Instructions to follow: Reprint the whole of the data exactly.

Data section:

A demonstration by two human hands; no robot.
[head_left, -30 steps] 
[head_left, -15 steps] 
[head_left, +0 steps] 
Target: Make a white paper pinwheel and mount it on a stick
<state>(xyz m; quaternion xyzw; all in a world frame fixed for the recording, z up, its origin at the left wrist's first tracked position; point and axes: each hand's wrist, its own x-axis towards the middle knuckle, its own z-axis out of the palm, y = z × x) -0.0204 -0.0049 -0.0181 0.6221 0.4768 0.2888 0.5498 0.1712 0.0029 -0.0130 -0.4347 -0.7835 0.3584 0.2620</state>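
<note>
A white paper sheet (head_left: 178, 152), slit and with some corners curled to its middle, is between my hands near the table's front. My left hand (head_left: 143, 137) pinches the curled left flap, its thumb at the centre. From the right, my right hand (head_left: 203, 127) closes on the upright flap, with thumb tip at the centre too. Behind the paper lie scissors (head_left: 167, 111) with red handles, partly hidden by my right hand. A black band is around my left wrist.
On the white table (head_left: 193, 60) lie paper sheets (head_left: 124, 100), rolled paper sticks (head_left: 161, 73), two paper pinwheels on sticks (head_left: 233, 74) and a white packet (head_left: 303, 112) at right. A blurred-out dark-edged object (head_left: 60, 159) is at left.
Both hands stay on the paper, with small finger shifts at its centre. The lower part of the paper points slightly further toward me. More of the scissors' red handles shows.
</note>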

Reply to the task:
A demonstration by two human hands; no robot.
[head_left, -30 steps] 
[head_left, -15 steps] 
[head_left, +0 steps] 
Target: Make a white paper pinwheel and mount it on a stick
<state>(xyz m; quaternion xyzw; all in a world frame fixed for the recording, z up, its origin at the left wrist's first tracked position; point and axes: each hand's wrist, its own x-axis towards the middle knuckle, its own z-axis out of the palm, y = z × x) -0.0204 -0.0049 -0.0181 0.6221 0.4768 0.2888 0.5498 0.1712 0.0029 -0.0130 -0.4347 -0.7835 0.3584 0.2620</state>
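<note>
A white paper sheet (head_left: 178, 152), slit and with some corners curled to its middle, is between my hands near the table's front. My left hand (head_left: 143, 137) pinches the curled left flap, its thumb at the centre. From the right, my right hand (head_left: 203, 127) closes on the upright flap, with thumb tip at the centre too. Behind the paper lie scissors (head_left: 167, 111) with red handles, partly hidden by my right hand. A black band is around my left wrist.
On the white table (head_left: 193, 60) lie paper sheets (head_left: 124, 100), rolled paper sticks (head_left: 161, 73), two paper pinwheels on sticks (head_left: 233, 74) and a white packet (head_left: 303, 112) at right. A blurred-out dark-edged object (head_left: 60, 159) is at left.
Both hands stay on the paper, with small finger shifts at its centre. The lower part of the paper points slightly further toward me. More of the scissors' red handles shows.
</note>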

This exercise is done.